Steps to Annotate Maximum Value
- Set the figure size and adjust the padding between and around the subplots
- Create a new figure or activate an existing figure
- Make a list of x and y data points
- Plot x and y data points using matplotlib
- Find the maximum in Y array and position corresponding to that max element in the array
- Annotate that point with local max
- To display the figure, use show() method
Example
Here's how to automatically find and annotate the maximum value in a plot ?
import numpy as np
import matplotlib.pyplot as plt
plt.rcParams["figure.figsize"] = [7.50, 3.50]
plt.rcParams["figure.autolayout"] = True
fig = plt.figure()
ax = fig.add_subplot(111)
x = np.array([1, 3, 5, 3, 1])
y = np.array([2, 1, 3, 1, 2])
line, = ax.plot(x, y)
ymax = max(y)
xpos = np.where(y == ymax)
xmax = x[xpos]
ax.annotate('local max', xy=(xmax, ymax), xytext=(xmax, ymax + 0.5),
arrowprops=dict(facecolor='black'))
plt.show()
How It Works
The code works by finding the maximum y-value using max(y), then locating its corresponding x-position with np.where().

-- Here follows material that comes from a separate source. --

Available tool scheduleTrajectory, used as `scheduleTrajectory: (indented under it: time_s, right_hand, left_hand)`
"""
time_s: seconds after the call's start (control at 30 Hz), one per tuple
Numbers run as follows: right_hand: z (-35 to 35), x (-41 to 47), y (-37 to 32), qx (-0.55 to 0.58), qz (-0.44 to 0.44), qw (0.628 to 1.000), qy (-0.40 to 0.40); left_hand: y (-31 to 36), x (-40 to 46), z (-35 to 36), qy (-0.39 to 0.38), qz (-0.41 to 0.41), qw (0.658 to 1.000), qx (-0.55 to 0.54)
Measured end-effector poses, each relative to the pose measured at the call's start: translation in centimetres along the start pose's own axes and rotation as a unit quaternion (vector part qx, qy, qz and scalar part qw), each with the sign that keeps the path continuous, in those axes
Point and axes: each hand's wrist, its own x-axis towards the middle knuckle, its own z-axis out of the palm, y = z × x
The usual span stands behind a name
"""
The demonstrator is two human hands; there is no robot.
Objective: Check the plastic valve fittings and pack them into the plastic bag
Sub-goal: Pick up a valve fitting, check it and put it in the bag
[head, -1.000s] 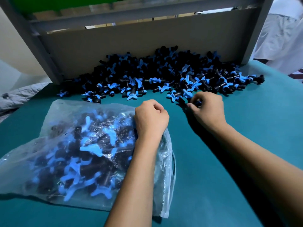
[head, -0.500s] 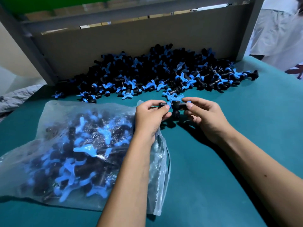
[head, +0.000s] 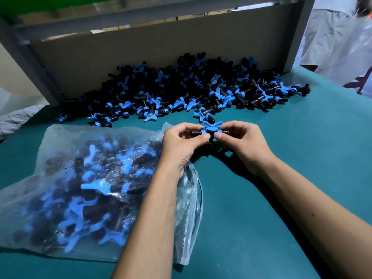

The annotate() method places text at the specified coordinates with an arrow pointing to the maximum point.
Advanced Example with Multiple Peaks
For data with multiple maximum values, you can annotate all of them ?
import numpy as np
import matplotlib.pyplot as plt
plt.rcParams["figure.figsize"] = [8.00, 4.00]
plt.rcParams["figure.autolayout"] = True
x = np.array([1, 2, 3, 4, 5, 6, 7])
y = np.array([2, 3, 3, 1, 3, 2, 1])
plt.plot(x, y, 'b-o')
ymax = max(y)
xpos = np.where(y == ymax)[0]
for i, pos in enumerate(xpos):
plt.annotate(f'Max {i+1}: ({x[pos]}, {y[pos]})',
xy=(x[pos], y[pos]),
xytext=(x[pos], y[pos] + 0.3),
arrowprops=dict(facecolor='red', arrowstyle='->'))
plt.title('Annotating Multiple Maximum Values')
plt.xlabel('X values')
plt.ylabel('Y values')
plt.grid(True, alpha=0.3)
plt.show()
Key Parameters
- xy − The point to annotate (coordinates of the maximum)
- xytext − Position where the text will be placed
- arrowprops − Dictionary defining arrow appearance and style
- fontsize − Size of the annotation text
Conclusion
Use max() and np.where() to find peak values, then annotate() to add labeled arrows. This technique automatically highlights the most important data points in your matplotlib visualizations.